> [Exercise directions] If a line in the records contains the string "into", show that line.

++++ Data under study

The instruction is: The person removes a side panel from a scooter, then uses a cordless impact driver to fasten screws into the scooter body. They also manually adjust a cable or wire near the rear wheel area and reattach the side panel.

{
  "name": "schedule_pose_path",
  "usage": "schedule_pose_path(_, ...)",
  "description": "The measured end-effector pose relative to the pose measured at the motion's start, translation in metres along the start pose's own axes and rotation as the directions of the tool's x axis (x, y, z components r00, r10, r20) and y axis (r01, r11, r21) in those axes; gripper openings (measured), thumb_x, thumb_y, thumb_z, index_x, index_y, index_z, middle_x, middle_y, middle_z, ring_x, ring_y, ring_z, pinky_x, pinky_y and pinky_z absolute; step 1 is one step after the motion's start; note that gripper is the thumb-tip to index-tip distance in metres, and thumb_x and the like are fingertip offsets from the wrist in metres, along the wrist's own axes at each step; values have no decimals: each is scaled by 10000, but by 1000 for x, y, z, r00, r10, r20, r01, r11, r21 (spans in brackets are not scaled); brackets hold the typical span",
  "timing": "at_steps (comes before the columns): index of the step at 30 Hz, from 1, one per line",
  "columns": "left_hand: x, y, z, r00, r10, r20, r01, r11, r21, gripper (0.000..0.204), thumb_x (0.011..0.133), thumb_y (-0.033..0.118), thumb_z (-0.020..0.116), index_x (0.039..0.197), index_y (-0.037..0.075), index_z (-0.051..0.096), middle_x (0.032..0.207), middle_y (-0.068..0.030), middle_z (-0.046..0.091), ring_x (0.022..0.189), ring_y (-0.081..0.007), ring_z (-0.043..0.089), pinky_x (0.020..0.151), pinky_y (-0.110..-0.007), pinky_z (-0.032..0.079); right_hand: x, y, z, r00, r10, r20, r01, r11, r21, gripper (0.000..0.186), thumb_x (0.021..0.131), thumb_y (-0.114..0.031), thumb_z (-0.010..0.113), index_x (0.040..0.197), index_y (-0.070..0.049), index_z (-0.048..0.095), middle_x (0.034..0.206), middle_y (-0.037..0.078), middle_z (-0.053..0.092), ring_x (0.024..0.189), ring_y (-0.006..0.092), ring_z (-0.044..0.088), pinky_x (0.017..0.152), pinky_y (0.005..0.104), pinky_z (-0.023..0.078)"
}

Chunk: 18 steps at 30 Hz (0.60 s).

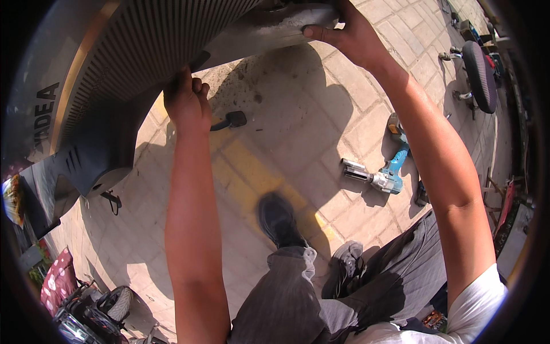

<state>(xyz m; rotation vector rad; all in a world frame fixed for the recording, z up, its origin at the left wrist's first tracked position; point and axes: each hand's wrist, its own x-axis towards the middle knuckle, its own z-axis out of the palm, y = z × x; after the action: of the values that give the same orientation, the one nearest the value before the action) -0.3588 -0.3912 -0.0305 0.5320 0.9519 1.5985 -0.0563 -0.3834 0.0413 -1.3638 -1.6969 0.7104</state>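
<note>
A scooter body (pixel 109 86) with a dark ribbed side and a bronze stripe fills the upper left. From its underside a long grey panel (pixel 258 34) reaches right, scuffed pale near the far end. My right hand (pixel 346 37) grips that end, thumb on the near face and the other fingers hidden behind. My left hand (pixel 188 106) is raised to the scooter's lower edge, fingers curled against the dark part where the panel meets the body. Its fingertips are partly hidden, so what exactly they pinch is unclear. Below it a black footpeg-like piece (pixel 232 120) sticks out.
A teal cordless impact wrench (pixel 389 172) lies on the paving (pixel 303 114) to the right. A wheeled stool (pixel 478 77) stands at the far right. Other vehicle parts (pixel 97 309) and a spotted red cover (pixel 59 281) are at the lower left. My shoes (pixel 278 218) are below.
</note>
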Motion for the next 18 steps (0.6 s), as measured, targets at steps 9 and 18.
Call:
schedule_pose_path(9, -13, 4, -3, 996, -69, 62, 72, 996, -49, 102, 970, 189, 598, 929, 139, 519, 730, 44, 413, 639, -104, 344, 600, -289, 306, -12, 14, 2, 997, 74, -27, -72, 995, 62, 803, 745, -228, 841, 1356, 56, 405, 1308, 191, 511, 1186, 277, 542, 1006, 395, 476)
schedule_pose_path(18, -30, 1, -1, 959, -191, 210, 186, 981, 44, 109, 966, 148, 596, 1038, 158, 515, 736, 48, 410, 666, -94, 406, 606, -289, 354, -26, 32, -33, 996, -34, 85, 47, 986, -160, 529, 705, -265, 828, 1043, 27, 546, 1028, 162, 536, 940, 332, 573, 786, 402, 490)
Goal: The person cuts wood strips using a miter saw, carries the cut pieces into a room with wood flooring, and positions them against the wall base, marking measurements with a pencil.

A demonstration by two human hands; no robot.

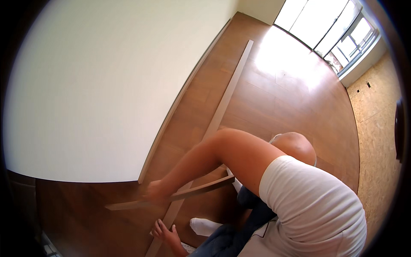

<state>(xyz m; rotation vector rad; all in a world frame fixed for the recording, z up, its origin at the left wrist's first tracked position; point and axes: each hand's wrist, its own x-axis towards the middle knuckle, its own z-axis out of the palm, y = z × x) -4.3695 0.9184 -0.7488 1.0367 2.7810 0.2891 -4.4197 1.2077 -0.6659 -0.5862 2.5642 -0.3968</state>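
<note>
My right arm reaches across to the left, and my right hand [157, 191], smeared by motion, is closed around a short narrow wooden strip [209, 185]. That strip lies slantwise above a long, flat, light-brown strip [229, 95], which runs along the floor from near the windows down to the lower edge. Lower down, my left hand [166, 233] straddles the near part of the long strip, fingers on one side and thumb on the other. The underside of each grip is hidden.
A large white panel or wall [94, 85] fills the left, with a brown edge along its base. Brown boards cover the floor [291, 103]. Tall windows [317, 21] stand at the back right, beside a wood-chip board wall [376, 120]. My white-socked foot [205, 227] rests near the strips.
</note>
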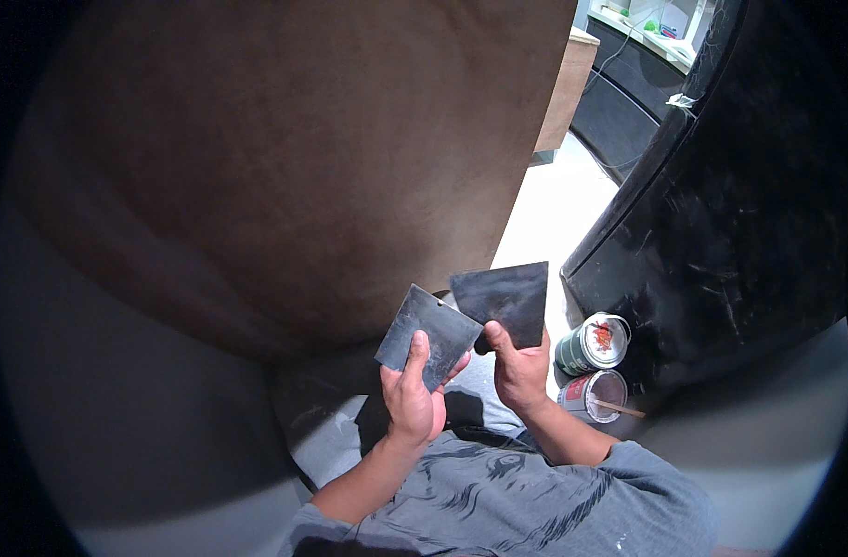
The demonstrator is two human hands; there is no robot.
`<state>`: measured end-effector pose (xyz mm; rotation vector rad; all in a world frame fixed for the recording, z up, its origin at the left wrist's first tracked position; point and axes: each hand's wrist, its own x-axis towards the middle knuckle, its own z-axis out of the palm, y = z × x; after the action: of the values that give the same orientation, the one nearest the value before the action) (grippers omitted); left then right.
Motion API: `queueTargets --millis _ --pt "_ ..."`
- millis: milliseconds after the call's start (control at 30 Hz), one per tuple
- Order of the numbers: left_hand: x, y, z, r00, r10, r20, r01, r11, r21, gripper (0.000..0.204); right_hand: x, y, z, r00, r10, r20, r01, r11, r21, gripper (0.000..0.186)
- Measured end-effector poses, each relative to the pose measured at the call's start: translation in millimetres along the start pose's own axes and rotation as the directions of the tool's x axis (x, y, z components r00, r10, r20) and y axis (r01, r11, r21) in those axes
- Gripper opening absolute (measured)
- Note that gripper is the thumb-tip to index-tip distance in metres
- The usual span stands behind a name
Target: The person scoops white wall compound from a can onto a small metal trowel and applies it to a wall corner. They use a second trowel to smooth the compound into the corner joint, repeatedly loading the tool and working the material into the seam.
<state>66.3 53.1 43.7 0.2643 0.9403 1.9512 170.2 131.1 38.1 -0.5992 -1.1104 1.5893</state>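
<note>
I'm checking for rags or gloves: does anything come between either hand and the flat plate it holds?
Nothing visible does. The bare left hand directly grips the left dark plate; the bare right hand likewise grips the right dark plate. Contact behind the plates is hidden.

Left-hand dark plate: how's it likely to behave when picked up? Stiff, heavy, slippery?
The dark plate is probably stiff: held by the left hand, its free part looks flat. It may be fairly light for its size, since its edge looks thin. Possibly a bit slippery, as the face has a dull sheen.
</note>
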Motion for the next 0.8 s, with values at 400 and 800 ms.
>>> queueTargets --millis 400,800 --pt "7 49 -29 0.993 -0.119 -0.019 0.115 0.979 -0.166 0.030 15 14 -35 0.806 -0.432 0.404 0.581 0.706 -0.405 0.034" --pt "1 51 -55 0.954 -0.297 0.048 0.299 0.920 -0.252 0.027 20 2 -21 0.997 0.038 0.061 -0.037 0.999 -0.023 0.027"
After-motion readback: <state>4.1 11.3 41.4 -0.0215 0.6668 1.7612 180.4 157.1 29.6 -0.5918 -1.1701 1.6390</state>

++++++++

> [Response area]
The instruction is: The person removes a side panel from a scooter, then uses a cordless impact driver to fasten screws into the scooter body. They also manually adjust a cable or wire near the rear wheel area and reattach the side panel.
Goal: The person cuts wood strips using a miter saw, carries the cut pieces into a room with wood flooring, and positions them against the wall base, marking measurements with a pencil.
Target: The person scoops white wall compound from a can onto a small metal trowel and applies it to a wall corner. They use a second trowel to smooth the compound into the corner joint, repeatedly loading the tool and working the material into the seam.

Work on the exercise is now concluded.